Rethinking Visual Dependency in Long-Context Reasoning for Large Vision-Language Models
Yucheng Zhou, Zhi Rao, Jun Wan, Jianbing Shen
TL;DR
The paper tackles the decline of large vision-language models in long-context reasoning due to diminished visual reliance. It introduces a training-free context-pruning method that removes low-importance textual tokens based on multi-head attention, preserving visuals to foster stronger visual dependency. The authors provide theoretical guarantees showing pruning concentrates attention and shifts reliance toward visual inputs, and validate the approach with comprehensive experiments on a SVIT-derived long-context dataset and the MMDU benchmark, achieving consistent gains and reduced inference time. The work highlights the layerwise dynamics of cross-modal attention, demonstrates robustness across model sizes, and suggests scaling laws between pruning rate and context length, offering a practical route to more reliable long-context LVLMs.
Abstract
Large Vision-Language Models (LVLMs) excel in cross-model tasks but experience performance declines in long-context reasoning due to overreliance on textual information and reduced visual dependency. In this study, we empirically analyze LVLMs in long-context reasoning, revealing that increased context length leads to a higher dependence on language at the expense of visual dependency. To address this issue, we propose a novel training-free context pruning method that selectively removes less critical textual information.

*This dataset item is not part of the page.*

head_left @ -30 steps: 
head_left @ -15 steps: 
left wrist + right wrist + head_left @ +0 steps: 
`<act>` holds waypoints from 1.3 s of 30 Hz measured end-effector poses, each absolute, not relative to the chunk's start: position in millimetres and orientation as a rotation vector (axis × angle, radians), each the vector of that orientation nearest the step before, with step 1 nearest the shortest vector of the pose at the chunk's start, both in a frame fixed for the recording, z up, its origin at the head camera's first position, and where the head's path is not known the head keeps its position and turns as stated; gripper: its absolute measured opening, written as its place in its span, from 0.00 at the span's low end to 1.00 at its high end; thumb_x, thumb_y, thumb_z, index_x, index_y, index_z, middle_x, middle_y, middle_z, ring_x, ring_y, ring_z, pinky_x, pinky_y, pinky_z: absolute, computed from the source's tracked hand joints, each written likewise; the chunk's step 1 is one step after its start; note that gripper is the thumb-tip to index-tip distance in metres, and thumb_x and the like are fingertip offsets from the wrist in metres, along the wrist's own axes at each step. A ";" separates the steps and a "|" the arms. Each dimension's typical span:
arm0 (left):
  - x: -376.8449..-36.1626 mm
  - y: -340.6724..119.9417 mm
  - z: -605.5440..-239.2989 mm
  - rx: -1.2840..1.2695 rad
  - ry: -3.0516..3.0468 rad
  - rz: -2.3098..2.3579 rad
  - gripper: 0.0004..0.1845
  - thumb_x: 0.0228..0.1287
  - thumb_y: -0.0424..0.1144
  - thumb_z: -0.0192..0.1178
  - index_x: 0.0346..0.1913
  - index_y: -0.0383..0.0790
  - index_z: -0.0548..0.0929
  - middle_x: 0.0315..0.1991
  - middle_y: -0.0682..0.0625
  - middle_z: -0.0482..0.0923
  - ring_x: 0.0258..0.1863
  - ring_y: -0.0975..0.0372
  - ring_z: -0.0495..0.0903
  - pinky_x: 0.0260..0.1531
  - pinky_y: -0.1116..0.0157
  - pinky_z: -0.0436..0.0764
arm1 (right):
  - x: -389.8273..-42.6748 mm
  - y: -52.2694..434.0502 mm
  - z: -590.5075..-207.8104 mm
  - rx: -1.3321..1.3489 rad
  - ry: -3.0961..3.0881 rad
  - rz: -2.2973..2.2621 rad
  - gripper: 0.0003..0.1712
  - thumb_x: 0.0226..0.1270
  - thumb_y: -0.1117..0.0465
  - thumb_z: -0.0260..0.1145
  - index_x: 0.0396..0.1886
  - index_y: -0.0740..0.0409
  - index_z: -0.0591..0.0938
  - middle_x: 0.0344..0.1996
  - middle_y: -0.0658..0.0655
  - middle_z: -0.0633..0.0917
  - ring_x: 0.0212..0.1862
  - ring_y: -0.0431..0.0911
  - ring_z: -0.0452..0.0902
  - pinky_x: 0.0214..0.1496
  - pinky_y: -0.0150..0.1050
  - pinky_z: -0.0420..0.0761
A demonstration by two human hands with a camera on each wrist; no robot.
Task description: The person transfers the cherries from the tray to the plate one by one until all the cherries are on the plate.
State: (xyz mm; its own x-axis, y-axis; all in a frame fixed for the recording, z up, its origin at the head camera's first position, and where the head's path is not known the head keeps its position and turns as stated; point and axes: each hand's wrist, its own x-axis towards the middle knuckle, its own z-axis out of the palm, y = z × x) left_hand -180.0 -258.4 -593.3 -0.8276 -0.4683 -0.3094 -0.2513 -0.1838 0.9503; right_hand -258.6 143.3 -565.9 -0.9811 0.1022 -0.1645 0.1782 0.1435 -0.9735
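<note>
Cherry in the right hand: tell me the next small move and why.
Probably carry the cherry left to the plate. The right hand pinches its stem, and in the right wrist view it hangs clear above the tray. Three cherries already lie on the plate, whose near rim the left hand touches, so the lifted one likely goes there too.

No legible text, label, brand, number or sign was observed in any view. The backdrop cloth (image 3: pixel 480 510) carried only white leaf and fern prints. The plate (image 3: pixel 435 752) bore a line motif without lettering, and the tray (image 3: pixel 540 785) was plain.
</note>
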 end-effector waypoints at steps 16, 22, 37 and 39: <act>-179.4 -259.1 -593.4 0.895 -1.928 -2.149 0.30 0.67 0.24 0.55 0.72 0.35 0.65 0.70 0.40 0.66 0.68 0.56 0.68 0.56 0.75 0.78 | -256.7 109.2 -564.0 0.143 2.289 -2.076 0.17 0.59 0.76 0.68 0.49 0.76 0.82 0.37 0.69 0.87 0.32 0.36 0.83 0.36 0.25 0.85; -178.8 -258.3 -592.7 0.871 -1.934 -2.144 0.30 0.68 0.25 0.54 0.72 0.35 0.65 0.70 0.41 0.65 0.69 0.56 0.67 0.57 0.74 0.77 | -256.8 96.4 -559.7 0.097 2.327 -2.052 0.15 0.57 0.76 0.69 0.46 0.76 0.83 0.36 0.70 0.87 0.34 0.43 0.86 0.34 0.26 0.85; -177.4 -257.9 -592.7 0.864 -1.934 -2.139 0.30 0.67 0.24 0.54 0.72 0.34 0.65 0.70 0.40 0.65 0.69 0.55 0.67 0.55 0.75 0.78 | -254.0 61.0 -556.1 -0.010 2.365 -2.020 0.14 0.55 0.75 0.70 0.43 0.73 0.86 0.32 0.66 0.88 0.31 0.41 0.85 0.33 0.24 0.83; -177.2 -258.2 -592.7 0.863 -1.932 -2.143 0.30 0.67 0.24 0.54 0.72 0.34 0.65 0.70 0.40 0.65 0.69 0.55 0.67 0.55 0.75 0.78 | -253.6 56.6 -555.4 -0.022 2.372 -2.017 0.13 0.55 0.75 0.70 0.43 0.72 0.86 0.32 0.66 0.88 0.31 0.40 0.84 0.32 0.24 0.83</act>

Our approach enhances visual dependency and reduces textual noise, thereby improving LVLM performance in long-context reasoning. We validate our method by constructing a long-context dataset, demonstrating its effectiveness across various LVLMs. Moreover, further analysis confirms the robustness of different token pruning strategies and preliminary explores scaling laws between pruning rates and context length.